Viewing Adriamycin cost a natural movie evokes local brain responses that show synchrony across subjects in a large expanse of cortex, including visual areas in the occipital, ventral temporal, and lateral temporal cortices ( Hasson et al., 2004, Bartels and Zeki, 2004 and Sabuncu et al., 2010). In contrast to earlier univariate analyses of local synchrony, we took a multivariate approach to analyze the time-varying patterns of response evoked by this rich, dynamic stimulus. We reasoned that in the brains of two individuals viewing the same dynamic visual stimulus, such as a full-length
action movie, the trajectories of VT response-pattern vectors over time reflect similar visual information, but the coordinate systems for their respective representational spaces, in which each dimension is one voxel, are poorly aligned. Hyperalignment uses Procrustean transformations ( Schönemann, 1966) iteratively over pairs of subjects to derive a group coordinate system
ABT-199 solubility dmso in which subjects’ vector trajectories are in optimal alignment. The Procrustean transformation is an orthogonal transformation (rotations and reflections) that minimizes the Euclidean distance between two sets of paired vectors. After hyperalignment, we reduced the dimensionality of the common space by performing a principal components analysis (PCA) and determined the subspace that is sufficient to capture the full range of response-pattern distinctions. We tested the validity of the common mafosfamide model by performing between-subject MVP classification of responses to a wide range of visual stimuli—time segments from the movie and still images of seven categories of faces and objects and six animal species.
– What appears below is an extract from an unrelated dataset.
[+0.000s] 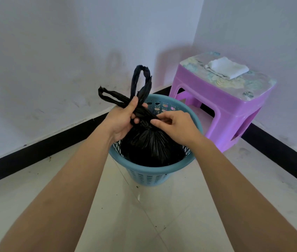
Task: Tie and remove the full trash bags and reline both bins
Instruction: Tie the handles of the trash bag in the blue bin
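- Head view: a black trash bag (149, 140) of thin, crinkled plastic sat inside a round blue plastic bin (147, 176). Its body filled most of the bin's opening, and its gathered neck rose above the rim.
- The bin's wall was pierced with rows of small slots, with a lattice of larger holes under the smooth, rolled rim.
- The bag's two handles were twisted into rope-like loops. One loop (141, 79) stood upright and the other (107, 96) stuck out to the left.
- The left hand (124, 119) was curled round the base of both loops, just above the bag's neck, gripping them with the thumb pressed across the front.
- The right hand (176, 126) pinched the bunched plastic at the neck between thumb and forefinger, its other fingers loosely bent.
- A purple moulded plastic stool (216, 110) with a glossy floral-print top stood just beside the bin, in the corner of the room.
- A folded white cloth (227, 67), soft and slightly rumpled, lay on the stool's top.
- The bin stood on a floor (162, 215) of pale glossy tiles flecked with small dark specks, and a black baseboard (35, 153) ran beneath scuffed white walls.
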`<state>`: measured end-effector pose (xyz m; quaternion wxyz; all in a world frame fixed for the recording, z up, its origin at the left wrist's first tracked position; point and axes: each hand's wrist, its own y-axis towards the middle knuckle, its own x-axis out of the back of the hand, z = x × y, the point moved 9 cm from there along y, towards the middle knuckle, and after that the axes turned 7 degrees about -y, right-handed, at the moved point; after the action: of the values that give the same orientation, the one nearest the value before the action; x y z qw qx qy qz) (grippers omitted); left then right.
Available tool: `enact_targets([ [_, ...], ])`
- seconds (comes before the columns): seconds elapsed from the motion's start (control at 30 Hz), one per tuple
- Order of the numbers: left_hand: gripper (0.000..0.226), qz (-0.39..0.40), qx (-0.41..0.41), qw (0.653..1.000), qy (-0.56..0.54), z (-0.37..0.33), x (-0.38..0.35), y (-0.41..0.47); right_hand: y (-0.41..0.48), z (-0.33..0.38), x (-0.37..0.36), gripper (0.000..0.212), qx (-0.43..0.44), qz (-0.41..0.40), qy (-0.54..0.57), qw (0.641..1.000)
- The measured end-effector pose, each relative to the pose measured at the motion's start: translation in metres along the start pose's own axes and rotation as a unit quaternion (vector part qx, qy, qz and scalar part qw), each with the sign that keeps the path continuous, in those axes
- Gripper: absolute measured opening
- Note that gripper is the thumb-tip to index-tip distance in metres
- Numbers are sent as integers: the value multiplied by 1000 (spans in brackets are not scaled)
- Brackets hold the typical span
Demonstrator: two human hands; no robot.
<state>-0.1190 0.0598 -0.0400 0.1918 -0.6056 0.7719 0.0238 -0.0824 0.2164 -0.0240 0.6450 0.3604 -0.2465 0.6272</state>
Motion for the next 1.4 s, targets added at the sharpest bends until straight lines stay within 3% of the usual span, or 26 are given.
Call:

For between-subject classification (BSC), the response vectors for one subject were classified using a classifier model based on other subjects’ response vectors. We compared BSC performance for response vectors that had been transformed into the common model space to BSC for data that were aligned across subjects based on anatomy and to within-subject classification (WSC), in which the response vectors for a subject were
classified using an individually tailored classifier model based on response vectors from the same subject. Results showed that BSC accuracies for response-pattern vectors in common model space were markedly higher than BSC accuracies for anatomically aligned response-pattern vectors and equivalent to WSC accuracies. More than 20 dimensions were needed to achieve this level of accuracy. Here we present a common model space with 35 dimensions. Thus, the representational space in VT cortex can be modeled with response-tuning functions that are common across subjects. These response-tuning functions are associated with cortical topographies that serve as basis patterns for modeling patterns of response to stimuli and can be examined in each individual’s VT cortex.